Most people don’t start a business with the goal of losing money.
Most of my clients’ dreams of entrepreneurship include dreams of making lots of money.
No, losing money isn’t really an option new business owners like to consider, but rarely does a new business generate a profit in its first year.
So an entrepreneur who is invested in his or her business for the long haul needs to have a plan in place to ensure continued operations as their business begins its growth.
Cash flow projection
One facet of a business plan is to prepare a cash flow projection using realistic projected income and expense streams to predict solvency.
The numbers on a cash flow projection are, of course, estimates. You can, however, tap into some fairly reliable resources which provide industry standards to help project sales numbers. And a list of start-up costs and a monthly expense budget will help nail down anticipated expenses.

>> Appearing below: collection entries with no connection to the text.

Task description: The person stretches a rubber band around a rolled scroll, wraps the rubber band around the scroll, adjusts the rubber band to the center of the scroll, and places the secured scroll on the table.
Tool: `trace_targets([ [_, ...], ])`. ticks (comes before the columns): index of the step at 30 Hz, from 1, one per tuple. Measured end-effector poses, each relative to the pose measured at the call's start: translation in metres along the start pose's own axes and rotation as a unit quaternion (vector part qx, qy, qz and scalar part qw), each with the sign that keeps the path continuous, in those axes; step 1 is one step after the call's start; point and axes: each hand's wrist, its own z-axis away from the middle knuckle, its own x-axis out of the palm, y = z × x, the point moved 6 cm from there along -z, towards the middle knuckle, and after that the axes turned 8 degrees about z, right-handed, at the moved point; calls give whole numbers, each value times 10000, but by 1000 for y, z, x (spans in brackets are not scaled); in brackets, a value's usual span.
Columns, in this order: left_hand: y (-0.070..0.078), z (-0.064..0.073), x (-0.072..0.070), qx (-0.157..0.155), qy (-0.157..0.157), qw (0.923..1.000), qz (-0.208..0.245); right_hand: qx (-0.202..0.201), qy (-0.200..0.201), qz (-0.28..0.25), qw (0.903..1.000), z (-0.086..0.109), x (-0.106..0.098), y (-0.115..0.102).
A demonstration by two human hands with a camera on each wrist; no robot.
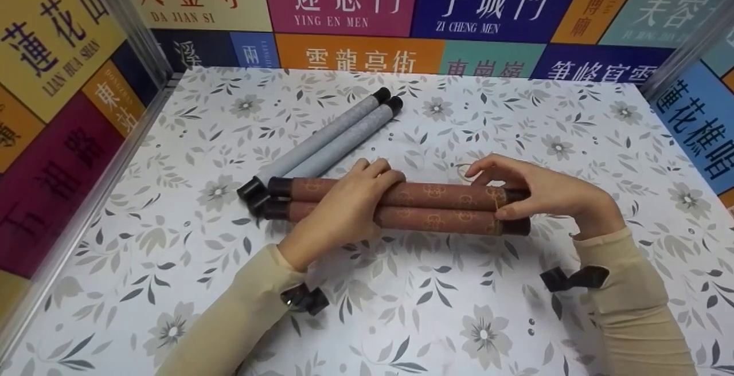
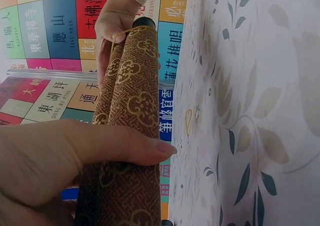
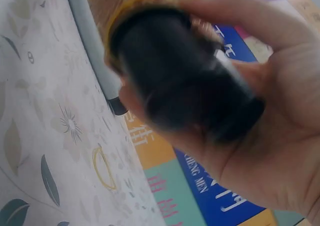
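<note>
While the head view has the left hand (image 1: 352, 198) wrapped round the middle of the brown scrolls (image 1: 430, 214), near side of the grey ones (image 1: 338, 135), and the right hand (image 1: 545, 190) curled round their right end, they look light, stiff but creasable, so I'd grab by the black end knobs (image 1: 516, 226). Left wrist view hides most left-hand fingers behind the rolls; right wrist view blurs the knobs, so can't tell how the yellow band (image 2: 127, 31) is held.
</note>
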Motion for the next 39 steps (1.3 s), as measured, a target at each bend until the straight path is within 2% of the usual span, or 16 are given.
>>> trace_targets([
  [3, -2, 0, -2, -83, 25, 9998, 176, -380, -225, -920, 9948, 4, -2, 4],
  [6, -4, 0, -3, -203, 122, 9991, 352, -889, -337, -1998, 9752, 4, -4, 7],
  [9, -6, 1, -4, -428, 288, 9975, 492, -1323, -117, -2788, 9511, 1, -6, 11],
  [11, -8, 2, -4, -639, 421, 9954, 579, -1355, 275, -3082, 9412, -4, -8, 14],
  [14, -9, 3, -2, -985, 524, 9916, 650, -956, 1190, -3184, 9356, -12, -10, 17],
  [17, -10, 4, 3, -1271, 517, 9882, 675, -342, 2001, -2986, 9325, -16, -9, 16],
  [21, -8, 5, 6, -1426, 549, 9856, 720, 44, 2545, -2647, 9301, -16, -10, 14],
  [25, -4, 5, 6, -1485, 583, 9840, 788, -9, 2764, -2584, 9257, -15, -12, 10],
  [31, 7, 8, 4, -1489, 524, 9834, 895, -531, 3104, -2676, 9106, -12, -15, -2],
  [39, 20, 13, 12, -1658, -165, 9746, 1497, -759, 3673, -2557, 8910, -17, -18, -13],
])
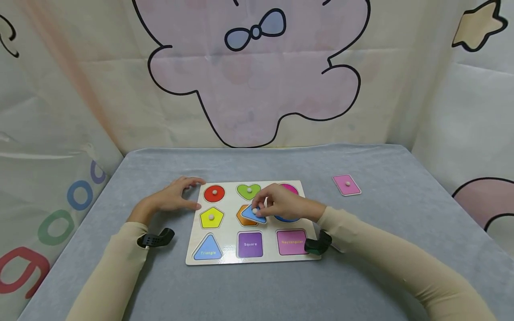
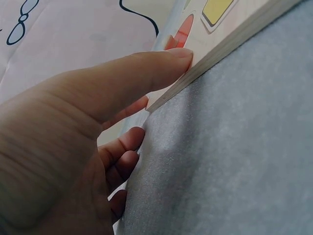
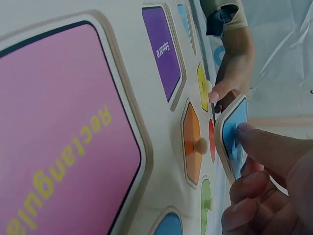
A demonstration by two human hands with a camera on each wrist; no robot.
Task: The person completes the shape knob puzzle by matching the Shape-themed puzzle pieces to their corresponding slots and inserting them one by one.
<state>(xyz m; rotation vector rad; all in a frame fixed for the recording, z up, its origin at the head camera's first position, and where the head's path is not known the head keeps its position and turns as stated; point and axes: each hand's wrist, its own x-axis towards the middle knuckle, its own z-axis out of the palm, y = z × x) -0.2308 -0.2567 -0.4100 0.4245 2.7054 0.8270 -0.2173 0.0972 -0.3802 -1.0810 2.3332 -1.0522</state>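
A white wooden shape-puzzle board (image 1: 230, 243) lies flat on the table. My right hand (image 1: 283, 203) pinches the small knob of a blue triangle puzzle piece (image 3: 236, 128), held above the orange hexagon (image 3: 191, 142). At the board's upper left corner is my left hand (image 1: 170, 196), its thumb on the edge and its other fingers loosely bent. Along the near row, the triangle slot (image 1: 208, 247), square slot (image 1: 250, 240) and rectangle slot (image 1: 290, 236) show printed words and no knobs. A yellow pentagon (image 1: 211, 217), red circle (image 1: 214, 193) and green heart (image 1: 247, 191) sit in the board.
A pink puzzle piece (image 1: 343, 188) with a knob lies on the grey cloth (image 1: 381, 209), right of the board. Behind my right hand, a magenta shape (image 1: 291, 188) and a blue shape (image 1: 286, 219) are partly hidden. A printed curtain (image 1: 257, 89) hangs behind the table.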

Unlike a profit and loss statement, a cash flow projection includes all monies flowing in and out, including loans and payments to the owner, while a profit and loss statement just shows those items which have tax implications.
If the cash flowing out is greater than the cash flowing in, you need to cover the shortage by tapping resources such as personal savings, a small business loan, or loans from friends or family members.
Be realistic
A caveat to consider when preparing your cash flow projection is the point at which you need to collect a paycheck from your business.
Be as realistic as possible when preparing a cash flow projection since you will be the one to pay the consequences if your estimates aren’t reasonable. We have even known clients who opted not to start their businesses at all, once they examined their cash flow projections.
The thing I like best about a cash flow projection is you can revisit and revise a cash flow projection as the business develops. You can see where your income and expense estimates were accurate, and you can more accurately develop a cash flow projection for future periods.
A small silver lining
Most new businesses have start-up expenses such as equipment and marketing. And most new businesses require a period of time to become established. So most tend to operate at a loss for the first few years. This business loss can be a benefit as it can often be used to reduce other taxable income.
For example, if you or your spouse have wages from regular employment and your business has a $5,000 loss you can use this amount to offset your taxable wages before calculating your income tax.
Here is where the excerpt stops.